= Exercise directions =
Would you print the listing that follows exactly, but without its pictures?

= Information supplied =
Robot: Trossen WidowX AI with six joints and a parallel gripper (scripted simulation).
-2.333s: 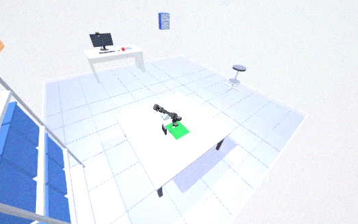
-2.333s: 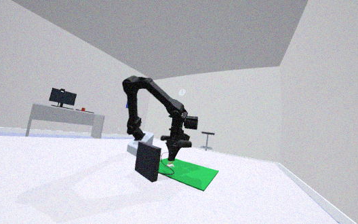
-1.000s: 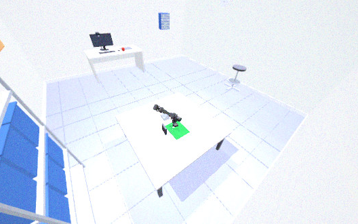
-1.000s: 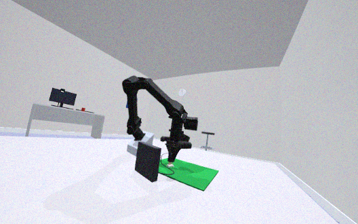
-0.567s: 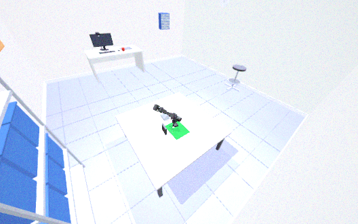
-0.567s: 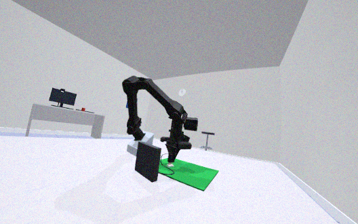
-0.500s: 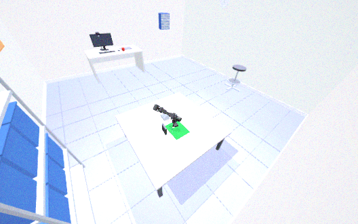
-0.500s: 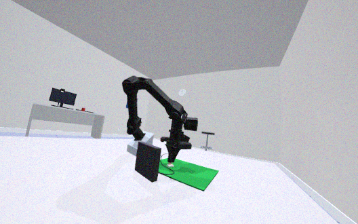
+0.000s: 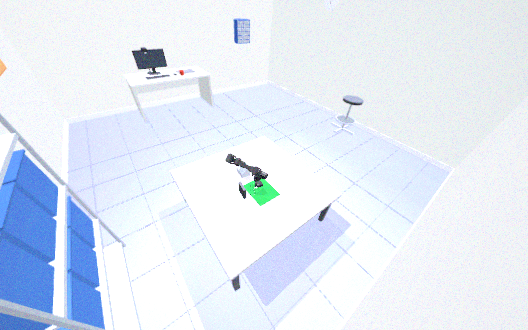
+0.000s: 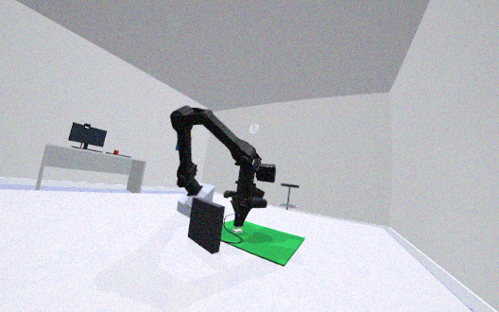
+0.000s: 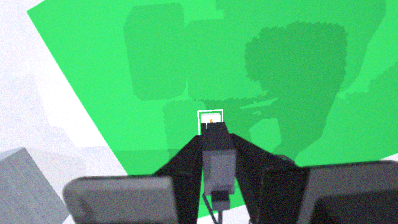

= Written answer =
Robot: Trossen WidowX AI with six joints and a parallel gripper (scripted simulation).
-2.333s: 
-2.333s: 
-1.000s: 
-1.000s: 
-0.567s: 
-0.567s: 
-0.500s: 
-0.500s: 
+0.000s: 
+0.000s: 
+0.000s: 

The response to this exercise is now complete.